Recently a woman asked me if it was okay during her prayers to pray to her deceased mother. She said,”the first thing I think of when I start to pray is my mother. My friend told me that I was being a bad Jew because there was something, my mother, between me and God. Rabbi,” she asked, “Is there something wrong with my prayers?”
This brings us directly to the question of Halloween, and what it is that we believe, or not, about ghosts. Years ago, I had a congregant whose son spoke to his beloved but deceased Bubby through a conch shell that she had given him. I once counseled a woman whose phone rang every day precisely at the same time. She was certain that it was her father calling. He had passed away several months before. Do we believe in ghosts? Why not? Religiously speaking, believing in a God you cannot see or hear or touch but still feel in deep relationship with, is even more complicated. So why not ghosts?

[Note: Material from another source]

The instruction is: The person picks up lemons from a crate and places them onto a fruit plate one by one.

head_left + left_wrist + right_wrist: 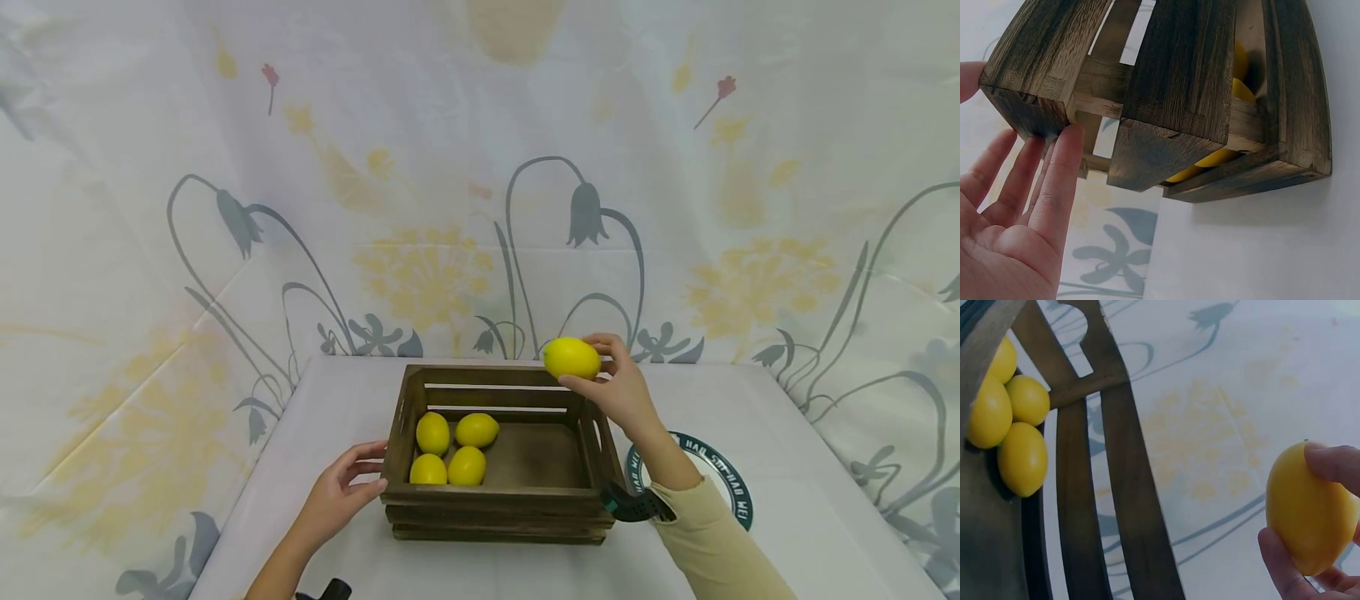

The Zohar, Judaism’s primer on mysticism, teaches that when a soul departs, the soul of the departed experiences three things simultaneously: a) The soul enters into the Mystery of the Infinite One. To my mind, it’s something like what happened to Yoda and Obi Wan Kanobi; they became one with the Force. b) The soul remains to comfort those who mourn. c) The soul enters into Gan Eden and experiences the delights that he or she enjoyed while on earth.
What I told the woman who asked me about praying to her mother is the following.
“I believe that your relationship with your mother is foundational in your understanding of the transcendent. I do not believe that you confused your mother with God, but that she is the closest access point you have to loving energy beyond our own realm.”
Do we believe in ghosts?
I’m not sure, nor am I that curious. It doesn’t make someone a “bad Jew” to answer this question with a “yes.” Tevye’s wife certainly believed in ghosts. I’ve performed several weddings where the spirit of late relatives, mothers, fathers, grandparents, were invited, and welcomed by name.
In the end, I am glad that my friend is still comforted by her mother in this different capacity, that a young boy with his conch shell still has an active connection to his deceased grandmother, and that at 3:15 every afternoon, when her phone rings, my former congregant still has her father.